Whilst there is no legal basis for the data supply, internal operating agreements are in place to ensure the data continues to be collected. No changes can be made to the collection process without the approval of the Data Group who considers user needs alongside operational issues.
The Data Group also input into and review the quality assurance measures on a quarterly basis through planned meetings and reviews, to ensure the data collected remains fit for purpose. All Operational Quality Assurance checks are detailed in Practice area 3.
HM Land Registry receive regular updates from OS in regards to OS MasterMap® and AddressBase®.
Assessment Rating A2: Enhanced assurance – with the exclusion of the Ordnance Survey data, HM Land Registry is the data provider. The Data Group have a direct relationship with the HM Land Registry Operational directorate and meet regularly to discuss processes, make changes and flag issues. The Data Group also have a close relationship with their supplier Ordnance Survey, whose data is integral to HM Land Registry statutory function. The team has an in-depth understanding of the data provided that feeds into the UK HPI. This has been available as open data since 2012, resulting in regular reviews and feedback from users, which are considered as part of ongoing UK HPI work.

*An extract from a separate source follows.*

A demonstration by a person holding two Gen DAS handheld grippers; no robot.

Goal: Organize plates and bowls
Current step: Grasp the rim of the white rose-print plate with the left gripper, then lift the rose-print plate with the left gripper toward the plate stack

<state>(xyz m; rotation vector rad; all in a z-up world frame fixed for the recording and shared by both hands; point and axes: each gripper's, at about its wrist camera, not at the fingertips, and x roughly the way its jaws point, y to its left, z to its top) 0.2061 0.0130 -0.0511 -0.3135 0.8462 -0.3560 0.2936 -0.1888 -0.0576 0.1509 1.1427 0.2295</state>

4.3 Practice area 3: quality assurance principles, standards and checks applied by data suppliers
There are several Quality Assurance checks in place within the Operations group of HM Land Registry to ensure the quality of the Price Paid Dataset and UK HPI is maintained. Details of these checks and where they occur in the process are outlined below:
- In system processing checks:
- double keying of price paid entry (initial entry is obscured)
- postcode confirmation checks
- where a previous application on a title has been excluded or included in the dataset, the caseworker is prompted to confirm their choice
- where the type of property is changed from a previous application the caseworker is prompted to check and give a reason for the change (if changed)
- if a buy-to-let mortgage code is entered, but the PPD selected is full market value the caseworker is prompted to check the PPD entry
- the system checks whether the proprietor entered matches the category of PPD entered. The caseworker must review this if it is not a match.
- Local Office Audit checks
Each local office has a Compliance and Audit Team (CAT team) who are responsible for checking the quality of the data captured on a daily and monthly basis. Reports are generated by the system and produce two types of report:
daily exception reports
Exception report generated daily for each office. The report details Property Price Information that has been input on the previous day outside of agreed parameters. Exceptions will occur when an invalid postcode (or none) was entered, where the full market value (price paid) falls outside of the price band set for the area or if the type of property has been entered as unknown. Price bands are reviewed on an annual basis by the Data Group.
The Quality Key Performance Indicator (QKPI) elements and some of the wider assurance measures are monitored by the Assurance Audit Team, which is part of the Register Integrity and Assurance Group (part of Corporate Legal Services). The Assurance Audit Team are independent of HM Land Registry Operations. The Audit team check 1% of auditable registrations marked off over five consecutive working days (sample period).
The randomised sample is representative of output, ensuring the result reflect the nature and quality of entries that have been added to the register across all application types and property price data recorded. The total titles checked and total errors found are used to calculate the overall % accuracy achieved. If an application fails 1 or more checkpoints the application will not pass the audit.
An application that appears on the sample will be deemed auditable if one or more check-points are capable of being checked. The information to check the accuracy of the data must be available to the auditor.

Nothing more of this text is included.